7. The method according to claim 6, characterized in that, The step of identifying the second position of the socket in the second image to be detected based on the second template image includes: Determine a second window of the same size as the second template image; Slide the second window on the second image to be detected, and for the second sub-image in the second window at each position during the sliding process, calculate the normalized correlation coefficient between the second sub-image and the second template image; The second position of the port is determined based on the position of the second sub-image whose normalized correlation coefficient is greater than a preset coefficient.
8. The method according to claim 6, characterized in that, The step of readjusting the pose of the robotic arm to be inserted based on the second position and the second template image includes: The image at the second position in the second image to be detected is determined as the second port image; Determine the multiple second template 3D points included in the second template image; In the second interposer image, determine the second target 3D point corresponding to each of the second template 3D points; Based on each second template 3D point and the second target 3D point corresponding to each second template 3D point, the second offset pose of the robotic arm to be inserted is determined. Based on the second offset pose, the pose of the robotic arm to be wired is adjusted again.
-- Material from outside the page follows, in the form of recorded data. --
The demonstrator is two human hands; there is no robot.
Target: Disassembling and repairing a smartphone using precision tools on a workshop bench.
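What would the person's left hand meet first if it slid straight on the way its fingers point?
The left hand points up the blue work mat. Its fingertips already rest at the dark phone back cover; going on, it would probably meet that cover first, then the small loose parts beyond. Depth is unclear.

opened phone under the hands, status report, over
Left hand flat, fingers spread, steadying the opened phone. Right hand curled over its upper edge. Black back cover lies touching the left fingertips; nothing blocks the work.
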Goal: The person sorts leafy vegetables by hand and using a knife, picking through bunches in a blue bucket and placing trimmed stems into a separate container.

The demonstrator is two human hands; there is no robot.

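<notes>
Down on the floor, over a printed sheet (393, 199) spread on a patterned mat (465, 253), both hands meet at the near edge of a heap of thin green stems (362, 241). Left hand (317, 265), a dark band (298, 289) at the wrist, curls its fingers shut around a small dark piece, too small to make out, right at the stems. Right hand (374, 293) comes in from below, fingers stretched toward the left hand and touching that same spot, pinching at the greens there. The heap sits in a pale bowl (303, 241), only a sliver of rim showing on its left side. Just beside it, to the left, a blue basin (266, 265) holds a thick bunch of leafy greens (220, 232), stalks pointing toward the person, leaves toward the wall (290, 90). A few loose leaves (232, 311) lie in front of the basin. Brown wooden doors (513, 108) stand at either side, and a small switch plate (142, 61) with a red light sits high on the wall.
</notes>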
9. The method according to claim 8, characterized in that, The step of readjusting the pose of the robotic arm to be wired based on the second offset pose includes: Determine the template point cloud corresponding to the second template image; Determine the current point cloud corresponding to the second interposer image; The template point cloud and the current point cloud are registered using the second offset pose to obtain the third offset pose; Based on the second offset pose and the third offset pose, the pose of the robotic arm to be inserted is adjusted again.
10. The method according to any one of claims 1 to 9, characterized in that, The image acquisition of the target device includes: Control the 3D camera on the robotic arm to be connected to acquire images of the target device.
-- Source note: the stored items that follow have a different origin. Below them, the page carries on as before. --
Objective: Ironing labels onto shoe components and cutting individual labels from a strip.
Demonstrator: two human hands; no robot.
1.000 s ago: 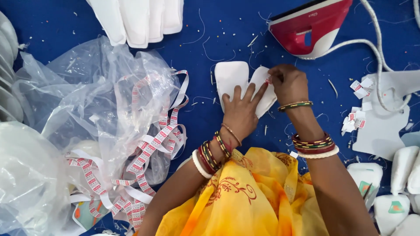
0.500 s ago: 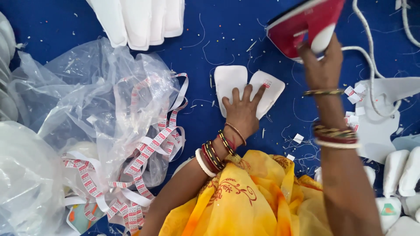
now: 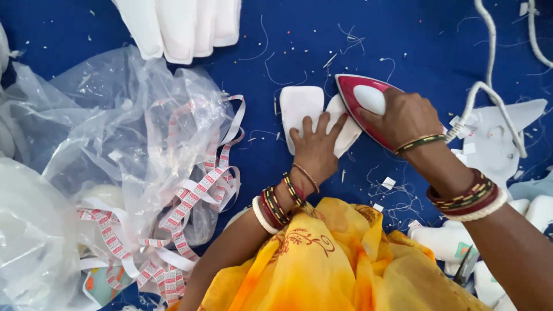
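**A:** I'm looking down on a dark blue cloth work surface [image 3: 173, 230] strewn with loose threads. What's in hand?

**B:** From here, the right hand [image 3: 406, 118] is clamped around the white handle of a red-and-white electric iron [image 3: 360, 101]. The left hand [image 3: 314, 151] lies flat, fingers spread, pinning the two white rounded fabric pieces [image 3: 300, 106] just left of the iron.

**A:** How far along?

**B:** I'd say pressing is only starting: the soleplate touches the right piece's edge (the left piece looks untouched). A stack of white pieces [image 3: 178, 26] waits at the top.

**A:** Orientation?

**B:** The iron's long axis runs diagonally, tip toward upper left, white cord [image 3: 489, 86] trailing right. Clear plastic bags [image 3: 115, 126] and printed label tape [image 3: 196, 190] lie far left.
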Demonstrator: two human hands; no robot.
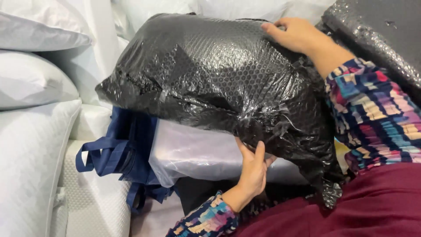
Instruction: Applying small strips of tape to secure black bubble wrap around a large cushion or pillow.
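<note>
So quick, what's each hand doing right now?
Left hand: fingers pressed against the underside of the black bubble-wrapped bundle, propping it; not closed around it.
Right hand: open, lying flat on top of the bundle.

**Both hands spread, one high, one low**

The right hand [294, 33] lies palm-down up high, fingers flat, its patterned sleeve bent at the wrist. The left hand [253, 169] reaches upward from below, fingers raised and slightly parted, thumb out, pressing.
</note>
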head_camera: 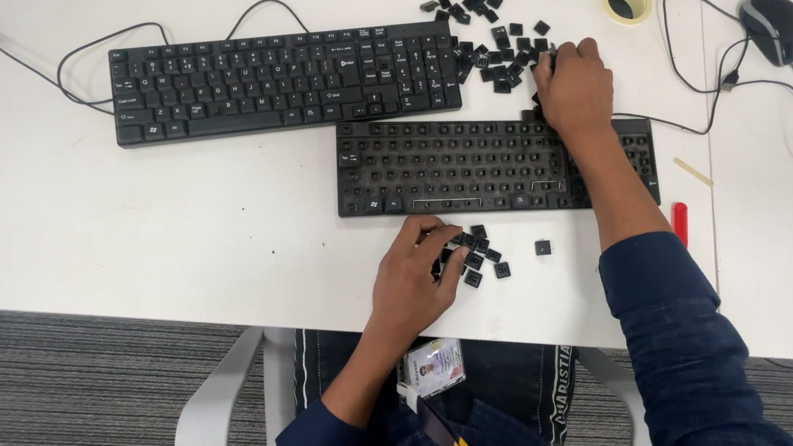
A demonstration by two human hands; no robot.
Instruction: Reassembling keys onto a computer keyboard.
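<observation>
On the white bench (116,237) lie two black keyboards. The far keyboard (283,80) has all its keys and sits toward the back, its cable trailing off to the left. The near keyboard (470,165) lies just in front of it and further right, with most of its keys off, so rows of bare sockets show. The left hand (418,276) rests on the bench just in front of the stripped keyboard, fingers curled loosely over a small cluster of loose keys (479,255); whether it pinches one I cannot tell. A single key (543,247) lies a little to the right of that cluster. The right hand (573,85) reaches across the right end of the stripped keyboard, fingers bent down at the edge of a bigger scatter of keys (481,11) behind it; its grip is hidden too. Further right are a roll of tape (626,0), a black mouse (774,27) with its tangled cable, and a red tool (681,221) by the forearm.
</observation>
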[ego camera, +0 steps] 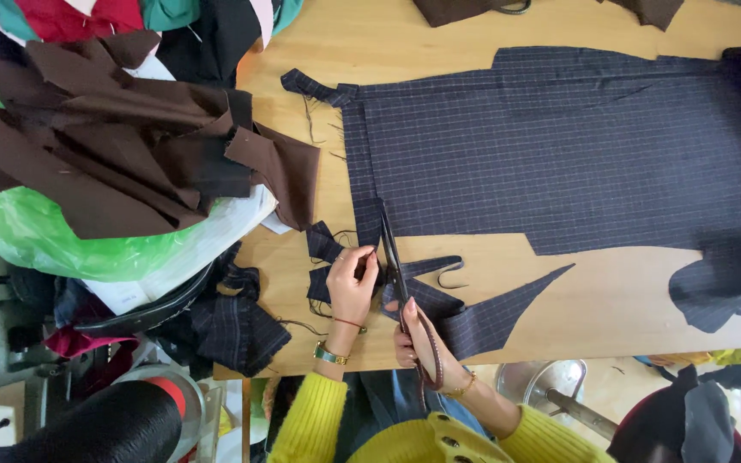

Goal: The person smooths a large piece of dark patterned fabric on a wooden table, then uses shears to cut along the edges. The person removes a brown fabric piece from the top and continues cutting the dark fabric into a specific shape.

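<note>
Right hand point(418, 339) grips scissors point(392, 257) cutting dark checked fabric point(559, 146); left hand point(352, 287) pinches fabric edge beside blades.

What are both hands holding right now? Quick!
Left hand: closed, pinching the edge of the dark checked cloth.
Right hand: closed around the scissors, cutting that cloth.

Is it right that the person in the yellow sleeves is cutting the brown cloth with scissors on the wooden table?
Not quite. In the head view the scissors in the right hand cut the dark checked cloth, steadied by the left hand. The brown cloth lies heaped to the side. The rest is right.
</note>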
11. A device for plugging and unplugging cables, characterized in that, The device includes: A camera module is used to capture an image of the target device when it is determined that the target device is in the target area, thereby obtaining a first image to be detected; wherein the target device includes a port; The identification module is used to identify the first position of the socket in the first image to be detected; An adjustment module is used to adjust the pose of the robotic arm to be inserted based on the first position when the first position is detected. The control module is used to control the robotic arm to perform the wire insertion / removal operation if it is determined that the robotic arm to be inserted can complete the wire insertion / removal operation.
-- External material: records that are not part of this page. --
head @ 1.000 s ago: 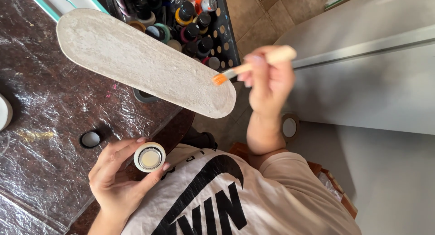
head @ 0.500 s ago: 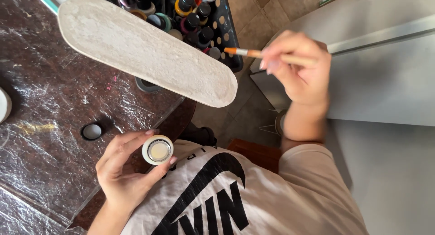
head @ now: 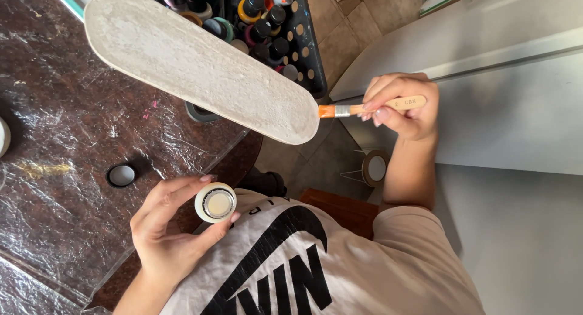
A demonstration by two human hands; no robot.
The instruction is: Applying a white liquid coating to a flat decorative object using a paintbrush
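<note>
- While the right hand [head: 404, 105] pinches a small brush [head: 370, 107] at the board's [head: 200, 63] lower-right tip, coating appears near-complete: the surface looks evenly whitish.
- Left hand [head: 167, 230], fingers curled, grips an open paint pot [head: 215, 202], lower centre.
- Lid [head: 121, 175] lies on the counter [head: 61, 218].

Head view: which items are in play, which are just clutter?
In play:
right hand holding paintbrush at oval board
left hand holding small open paint pot

Lying about:
rack of paint bottles
dark lid on table
tape roll on floor
</note>
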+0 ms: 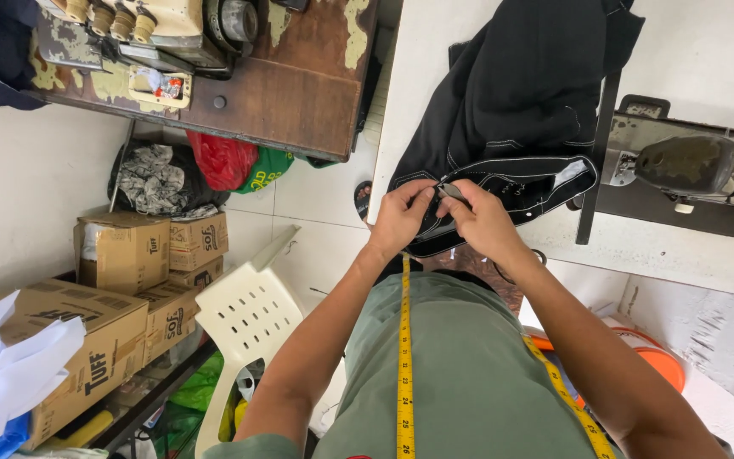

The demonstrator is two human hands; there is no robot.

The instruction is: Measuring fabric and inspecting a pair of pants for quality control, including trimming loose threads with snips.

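stacked cardboard boxes (129, 280) beside a cream plastic chair (244, 319), a worn wooden desk (299, 93) above, a sewing machine (690, 166) at right.

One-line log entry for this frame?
left hand: grips black garment edge | right hand: pinches small tool | white table

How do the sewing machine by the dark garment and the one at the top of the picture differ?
The grey sewing machine sits on a white table; the cream sewing machine sits on a worn brown wooden table. The cream one carries thread spools; none show on the grey one. The black garment lies beside the grey one only. Both look old.
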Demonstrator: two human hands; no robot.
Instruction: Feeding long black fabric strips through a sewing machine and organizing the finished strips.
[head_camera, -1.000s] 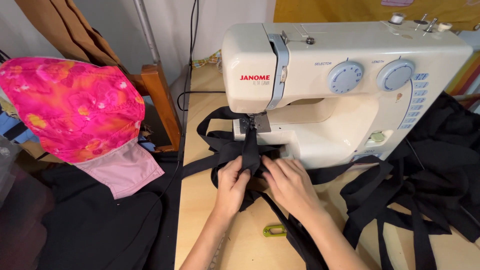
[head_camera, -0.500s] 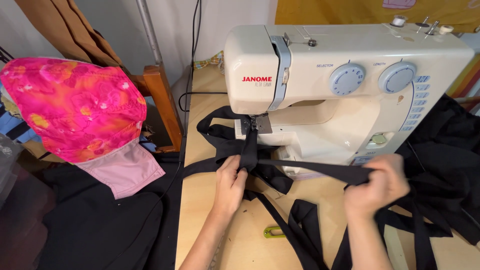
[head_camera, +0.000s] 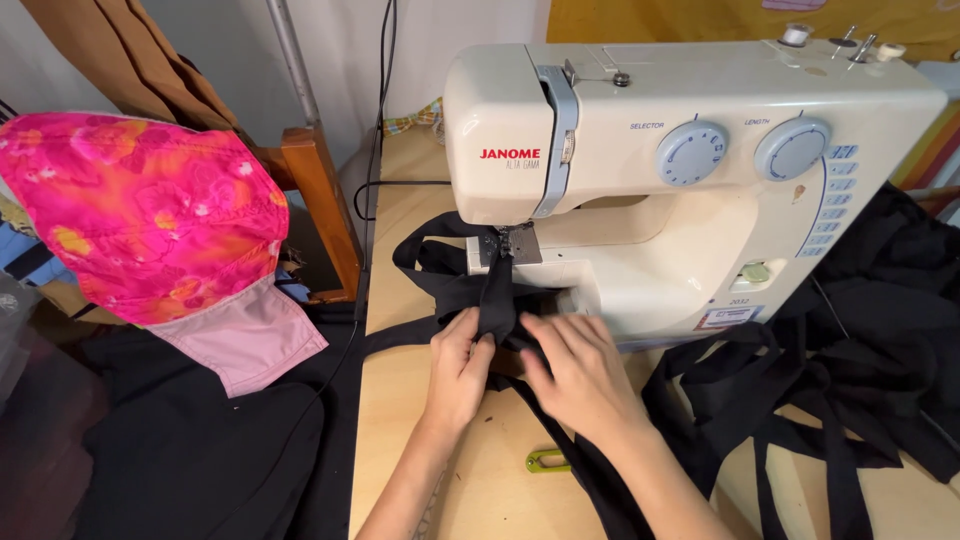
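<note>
Head camera, near edge: small green clip (head_camera: 548, 461) on wooden table (head_camera: 400, 420). Left hand (head_camera: 458, 375) pinches black strap (head_camera: 497, 300); right hand (head_camera: 580, 375) lies flat, pressing it. Beyond, strap sits under presser foot (head_camera: 515, 245) of cream sewing machine (head_camera: 700, 180). Positioning stage; stitching needs straight alignment.

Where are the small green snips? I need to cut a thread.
In the head view, the green snips lie on the wooden table, near its front edge, just below the left hand and beside the black strap.

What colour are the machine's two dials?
Pale blue dials on the cream machine, in the head view.
</note>
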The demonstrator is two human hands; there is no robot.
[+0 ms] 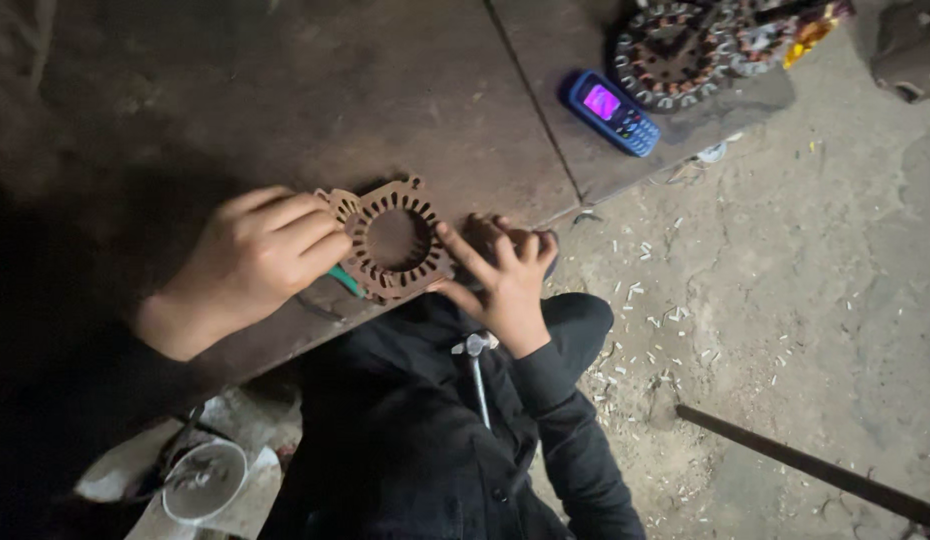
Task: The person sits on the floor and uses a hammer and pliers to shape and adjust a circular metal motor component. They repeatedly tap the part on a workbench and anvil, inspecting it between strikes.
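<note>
While the left hand (260, 255) is gripping the rusty metal ring (393, 240) in the middle of the frame, the right hand (500, 275) is pressing open fingers on it, its slots all bare.

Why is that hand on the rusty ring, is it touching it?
Touching: head view shows the right hand's index fingertip pressed on the slotted stator ring's rim.

One head-worn camera looks steeply down (close) over the workbench (285, 90)
</note>
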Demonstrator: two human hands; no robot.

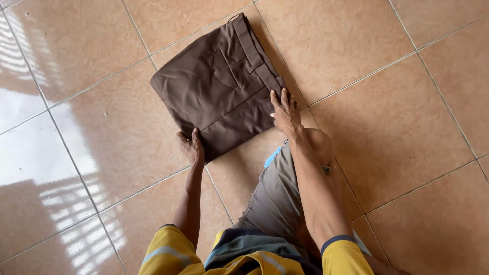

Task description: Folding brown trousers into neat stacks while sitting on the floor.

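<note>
The left hand (pixel 192 146) grips the near corner of the folded brown trousers (pixel 216 84); the right hand (pixel 285 111) lies flat, fingers spread, on their edge, floor (pixel 387 117) beneath.

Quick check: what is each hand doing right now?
Left hand: gripping the near corner of the folded brown trousers, fingers curled over the edge.
Right hand: open, fingers flat, pressing the trousers' right edge.
</note>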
12. An electronic device, characterized in that, The electronic device includes: Memory, used to store executable program code; A processor for calling and running the executable program code from the memory, causing the electronic device to perform the method as described in any one of claims 1 to 10.
13. A computer-readable storage medium, characterized in that, The computer-readable storage medium stores a computer program that, when executed, implements the method as described in any one of claims 1 to 10.